BRIEF:
Search the records below for the word "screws", then return every line where it appears.

Data excerpts:
-.-.-
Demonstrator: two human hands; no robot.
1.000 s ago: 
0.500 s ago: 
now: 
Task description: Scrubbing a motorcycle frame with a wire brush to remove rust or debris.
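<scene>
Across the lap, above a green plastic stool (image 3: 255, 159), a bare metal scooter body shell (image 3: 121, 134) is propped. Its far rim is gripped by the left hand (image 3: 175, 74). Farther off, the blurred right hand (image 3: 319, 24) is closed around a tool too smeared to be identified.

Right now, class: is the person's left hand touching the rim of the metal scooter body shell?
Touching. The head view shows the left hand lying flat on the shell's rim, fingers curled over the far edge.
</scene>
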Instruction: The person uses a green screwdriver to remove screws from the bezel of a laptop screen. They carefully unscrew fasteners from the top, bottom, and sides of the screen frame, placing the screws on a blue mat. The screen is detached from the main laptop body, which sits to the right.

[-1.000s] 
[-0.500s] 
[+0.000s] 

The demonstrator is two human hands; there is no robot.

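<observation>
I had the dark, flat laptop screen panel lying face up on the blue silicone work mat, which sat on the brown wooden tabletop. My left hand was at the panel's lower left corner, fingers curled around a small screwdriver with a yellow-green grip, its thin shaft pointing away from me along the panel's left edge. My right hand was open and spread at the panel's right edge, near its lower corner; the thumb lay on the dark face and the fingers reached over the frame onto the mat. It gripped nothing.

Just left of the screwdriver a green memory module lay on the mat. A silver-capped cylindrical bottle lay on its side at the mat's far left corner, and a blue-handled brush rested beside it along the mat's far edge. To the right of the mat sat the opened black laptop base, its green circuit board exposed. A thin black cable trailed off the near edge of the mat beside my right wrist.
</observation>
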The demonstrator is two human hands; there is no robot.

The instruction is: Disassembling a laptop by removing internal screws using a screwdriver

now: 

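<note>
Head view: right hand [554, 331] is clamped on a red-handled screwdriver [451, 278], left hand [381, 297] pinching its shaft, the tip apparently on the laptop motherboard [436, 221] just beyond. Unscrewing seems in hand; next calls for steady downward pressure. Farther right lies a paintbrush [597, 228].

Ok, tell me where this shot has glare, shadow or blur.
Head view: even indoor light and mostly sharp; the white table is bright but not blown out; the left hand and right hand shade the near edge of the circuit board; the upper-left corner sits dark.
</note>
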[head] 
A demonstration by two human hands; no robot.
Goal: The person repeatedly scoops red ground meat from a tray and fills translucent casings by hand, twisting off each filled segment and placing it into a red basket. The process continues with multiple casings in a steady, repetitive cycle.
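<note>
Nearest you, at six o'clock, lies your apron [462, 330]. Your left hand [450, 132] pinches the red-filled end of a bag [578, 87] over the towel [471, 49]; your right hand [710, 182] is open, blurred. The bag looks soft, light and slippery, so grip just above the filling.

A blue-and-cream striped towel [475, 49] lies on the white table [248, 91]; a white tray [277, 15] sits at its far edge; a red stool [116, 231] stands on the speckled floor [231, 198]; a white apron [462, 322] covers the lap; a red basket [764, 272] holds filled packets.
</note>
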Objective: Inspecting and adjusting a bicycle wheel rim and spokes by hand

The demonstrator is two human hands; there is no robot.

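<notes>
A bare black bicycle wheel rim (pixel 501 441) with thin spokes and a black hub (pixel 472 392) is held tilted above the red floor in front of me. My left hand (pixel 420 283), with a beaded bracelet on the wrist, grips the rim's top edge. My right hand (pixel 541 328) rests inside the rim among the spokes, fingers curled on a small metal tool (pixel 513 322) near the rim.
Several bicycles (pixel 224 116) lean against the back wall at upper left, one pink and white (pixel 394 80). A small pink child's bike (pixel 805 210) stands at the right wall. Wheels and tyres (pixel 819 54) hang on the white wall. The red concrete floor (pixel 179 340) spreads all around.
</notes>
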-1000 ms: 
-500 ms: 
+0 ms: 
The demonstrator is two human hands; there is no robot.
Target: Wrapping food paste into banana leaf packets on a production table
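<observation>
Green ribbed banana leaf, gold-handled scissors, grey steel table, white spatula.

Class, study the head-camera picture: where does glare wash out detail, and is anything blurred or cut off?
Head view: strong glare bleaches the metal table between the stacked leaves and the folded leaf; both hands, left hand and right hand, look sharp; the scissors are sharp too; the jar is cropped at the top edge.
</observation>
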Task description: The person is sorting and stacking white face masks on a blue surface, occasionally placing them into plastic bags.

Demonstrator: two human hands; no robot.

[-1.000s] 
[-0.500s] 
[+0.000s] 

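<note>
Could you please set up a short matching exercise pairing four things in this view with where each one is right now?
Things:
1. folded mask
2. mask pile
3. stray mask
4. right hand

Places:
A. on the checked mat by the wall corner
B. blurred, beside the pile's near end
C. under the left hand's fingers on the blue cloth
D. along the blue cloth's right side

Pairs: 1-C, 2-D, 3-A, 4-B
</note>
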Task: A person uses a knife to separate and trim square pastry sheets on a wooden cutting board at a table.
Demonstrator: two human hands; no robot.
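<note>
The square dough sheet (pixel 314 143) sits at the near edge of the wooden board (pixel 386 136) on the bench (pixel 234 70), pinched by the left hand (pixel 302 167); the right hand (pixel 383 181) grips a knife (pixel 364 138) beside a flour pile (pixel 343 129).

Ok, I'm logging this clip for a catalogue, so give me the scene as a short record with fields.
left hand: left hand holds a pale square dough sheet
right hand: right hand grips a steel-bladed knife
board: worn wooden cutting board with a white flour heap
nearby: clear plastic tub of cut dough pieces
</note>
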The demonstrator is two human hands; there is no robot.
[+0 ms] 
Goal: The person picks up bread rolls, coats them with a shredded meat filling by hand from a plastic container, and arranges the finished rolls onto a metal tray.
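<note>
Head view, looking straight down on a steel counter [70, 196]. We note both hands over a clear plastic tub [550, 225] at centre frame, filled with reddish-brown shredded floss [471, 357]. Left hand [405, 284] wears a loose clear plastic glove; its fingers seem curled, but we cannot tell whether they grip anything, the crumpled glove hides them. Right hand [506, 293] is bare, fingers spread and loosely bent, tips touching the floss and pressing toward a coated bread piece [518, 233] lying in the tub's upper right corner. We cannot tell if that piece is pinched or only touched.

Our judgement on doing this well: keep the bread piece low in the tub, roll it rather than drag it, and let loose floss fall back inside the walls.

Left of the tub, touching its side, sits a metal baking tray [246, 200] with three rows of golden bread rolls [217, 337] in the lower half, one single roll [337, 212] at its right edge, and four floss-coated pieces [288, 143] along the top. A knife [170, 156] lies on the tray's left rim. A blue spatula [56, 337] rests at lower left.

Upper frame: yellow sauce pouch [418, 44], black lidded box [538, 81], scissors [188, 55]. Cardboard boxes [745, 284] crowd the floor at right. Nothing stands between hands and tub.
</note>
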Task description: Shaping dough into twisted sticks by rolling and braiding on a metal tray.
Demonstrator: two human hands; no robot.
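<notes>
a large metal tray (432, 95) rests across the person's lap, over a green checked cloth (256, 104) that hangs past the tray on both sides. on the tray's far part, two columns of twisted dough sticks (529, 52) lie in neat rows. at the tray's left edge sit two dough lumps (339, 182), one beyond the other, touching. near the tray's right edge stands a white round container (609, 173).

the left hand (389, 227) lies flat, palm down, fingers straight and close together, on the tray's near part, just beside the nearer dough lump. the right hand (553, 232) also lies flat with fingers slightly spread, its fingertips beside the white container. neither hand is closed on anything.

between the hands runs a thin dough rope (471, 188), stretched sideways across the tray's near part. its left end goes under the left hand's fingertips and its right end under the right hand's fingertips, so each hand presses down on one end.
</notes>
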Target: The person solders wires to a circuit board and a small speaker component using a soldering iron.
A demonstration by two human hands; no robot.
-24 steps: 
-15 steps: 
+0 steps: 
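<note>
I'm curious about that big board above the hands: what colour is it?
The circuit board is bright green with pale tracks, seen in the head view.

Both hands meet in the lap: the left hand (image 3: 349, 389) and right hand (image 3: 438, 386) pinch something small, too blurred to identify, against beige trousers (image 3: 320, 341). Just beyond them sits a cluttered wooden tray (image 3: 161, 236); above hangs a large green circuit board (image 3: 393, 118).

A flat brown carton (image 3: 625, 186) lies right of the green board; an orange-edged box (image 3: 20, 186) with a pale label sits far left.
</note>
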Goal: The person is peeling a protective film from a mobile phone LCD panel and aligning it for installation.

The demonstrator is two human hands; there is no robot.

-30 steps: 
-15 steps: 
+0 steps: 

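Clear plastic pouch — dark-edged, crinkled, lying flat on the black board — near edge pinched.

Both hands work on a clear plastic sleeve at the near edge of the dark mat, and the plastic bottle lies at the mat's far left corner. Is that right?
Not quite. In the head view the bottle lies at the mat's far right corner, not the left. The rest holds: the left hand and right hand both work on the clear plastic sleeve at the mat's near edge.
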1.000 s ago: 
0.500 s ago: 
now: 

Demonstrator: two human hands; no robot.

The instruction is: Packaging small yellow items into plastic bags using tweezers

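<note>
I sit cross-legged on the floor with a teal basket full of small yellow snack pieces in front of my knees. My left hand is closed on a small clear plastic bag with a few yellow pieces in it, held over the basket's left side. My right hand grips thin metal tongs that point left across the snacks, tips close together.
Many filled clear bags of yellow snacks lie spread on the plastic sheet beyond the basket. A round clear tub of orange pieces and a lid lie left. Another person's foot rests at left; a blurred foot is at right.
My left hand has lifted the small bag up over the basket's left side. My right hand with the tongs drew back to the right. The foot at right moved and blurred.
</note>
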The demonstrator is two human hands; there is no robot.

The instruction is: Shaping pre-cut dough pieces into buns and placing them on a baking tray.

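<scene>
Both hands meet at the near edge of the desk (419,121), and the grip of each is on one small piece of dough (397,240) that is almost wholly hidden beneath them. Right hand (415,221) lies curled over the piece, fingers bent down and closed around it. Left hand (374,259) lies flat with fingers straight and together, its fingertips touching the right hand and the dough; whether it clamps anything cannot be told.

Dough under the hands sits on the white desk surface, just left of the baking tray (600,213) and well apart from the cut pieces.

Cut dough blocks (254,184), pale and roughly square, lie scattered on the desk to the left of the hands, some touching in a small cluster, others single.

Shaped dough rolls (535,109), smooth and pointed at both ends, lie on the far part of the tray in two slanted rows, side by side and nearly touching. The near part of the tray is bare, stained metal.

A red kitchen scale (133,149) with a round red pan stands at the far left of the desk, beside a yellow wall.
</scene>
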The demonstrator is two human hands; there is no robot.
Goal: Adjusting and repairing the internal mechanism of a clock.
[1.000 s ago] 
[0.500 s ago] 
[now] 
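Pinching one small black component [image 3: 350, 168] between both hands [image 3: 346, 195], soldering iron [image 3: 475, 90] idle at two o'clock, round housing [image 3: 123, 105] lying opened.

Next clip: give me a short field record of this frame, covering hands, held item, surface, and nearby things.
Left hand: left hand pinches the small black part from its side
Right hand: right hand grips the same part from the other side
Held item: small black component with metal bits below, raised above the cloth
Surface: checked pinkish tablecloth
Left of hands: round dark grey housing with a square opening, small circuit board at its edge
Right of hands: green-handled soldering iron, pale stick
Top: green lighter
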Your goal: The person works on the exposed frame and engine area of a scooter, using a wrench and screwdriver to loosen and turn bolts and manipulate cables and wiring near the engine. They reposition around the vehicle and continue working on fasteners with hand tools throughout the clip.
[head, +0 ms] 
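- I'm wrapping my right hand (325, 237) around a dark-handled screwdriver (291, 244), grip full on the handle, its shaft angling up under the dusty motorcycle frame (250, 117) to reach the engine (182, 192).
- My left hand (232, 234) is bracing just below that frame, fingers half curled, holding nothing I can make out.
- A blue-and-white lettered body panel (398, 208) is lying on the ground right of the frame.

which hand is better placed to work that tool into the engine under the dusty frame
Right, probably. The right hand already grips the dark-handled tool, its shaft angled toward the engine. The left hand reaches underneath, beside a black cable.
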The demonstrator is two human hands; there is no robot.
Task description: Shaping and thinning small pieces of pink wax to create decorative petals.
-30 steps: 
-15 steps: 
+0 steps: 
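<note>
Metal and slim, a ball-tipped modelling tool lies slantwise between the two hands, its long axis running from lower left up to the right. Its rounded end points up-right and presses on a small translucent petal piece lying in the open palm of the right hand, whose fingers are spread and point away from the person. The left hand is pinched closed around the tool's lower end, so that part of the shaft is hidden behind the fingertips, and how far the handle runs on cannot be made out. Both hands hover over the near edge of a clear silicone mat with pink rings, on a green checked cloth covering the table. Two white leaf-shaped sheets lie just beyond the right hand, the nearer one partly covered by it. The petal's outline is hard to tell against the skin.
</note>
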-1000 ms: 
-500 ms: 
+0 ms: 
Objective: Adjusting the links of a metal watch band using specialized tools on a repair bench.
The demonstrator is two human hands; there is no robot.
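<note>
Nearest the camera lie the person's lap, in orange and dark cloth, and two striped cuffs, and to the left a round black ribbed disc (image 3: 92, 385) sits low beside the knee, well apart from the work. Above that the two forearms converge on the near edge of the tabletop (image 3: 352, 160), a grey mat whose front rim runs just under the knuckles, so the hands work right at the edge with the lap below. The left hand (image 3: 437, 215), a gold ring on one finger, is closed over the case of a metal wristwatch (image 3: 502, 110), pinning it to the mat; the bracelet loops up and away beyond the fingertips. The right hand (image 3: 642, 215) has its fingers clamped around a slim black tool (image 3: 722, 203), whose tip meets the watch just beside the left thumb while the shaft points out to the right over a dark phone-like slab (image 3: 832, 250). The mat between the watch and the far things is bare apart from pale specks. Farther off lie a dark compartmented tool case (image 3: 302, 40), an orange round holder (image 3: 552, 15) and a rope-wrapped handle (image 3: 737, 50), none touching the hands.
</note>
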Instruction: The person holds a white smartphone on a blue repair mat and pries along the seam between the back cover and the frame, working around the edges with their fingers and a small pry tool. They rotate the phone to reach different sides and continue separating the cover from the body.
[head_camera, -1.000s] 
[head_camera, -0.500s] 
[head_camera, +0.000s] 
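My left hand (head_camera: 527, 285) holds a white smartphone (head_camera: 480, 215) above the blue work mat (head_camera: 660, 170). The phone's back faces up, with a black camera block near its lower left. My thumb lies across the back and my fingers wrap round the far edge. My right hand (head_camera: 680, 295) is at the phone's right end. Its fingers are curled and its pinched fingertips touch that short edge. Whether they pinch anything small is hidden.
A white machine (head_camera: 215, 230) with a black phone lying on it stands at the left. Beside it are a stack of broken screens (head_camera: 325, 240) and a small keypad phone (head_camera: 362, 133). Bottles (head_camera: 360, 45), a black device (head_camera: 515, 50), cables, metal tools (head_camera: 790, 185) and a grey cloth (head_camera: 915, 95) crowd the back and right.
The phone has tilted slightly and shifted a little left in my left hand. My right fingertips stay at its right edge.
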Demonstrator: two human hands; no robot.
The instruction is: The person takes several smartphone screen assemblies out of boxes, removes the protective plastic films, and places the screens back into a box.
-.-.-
YOUR SOLUTION:
Instruction: The person uses a green screwdriver to remove screws from the bezel of a laptop screen. They carefully unscrew fasteners from the top, bottom, and sides of the screen frame, placing the screws on a blue mat. The screen is detached from the main laptop body, which sits to the right.
The instruction is: Disassembling a laptop by removing internal screws using a screwdriver

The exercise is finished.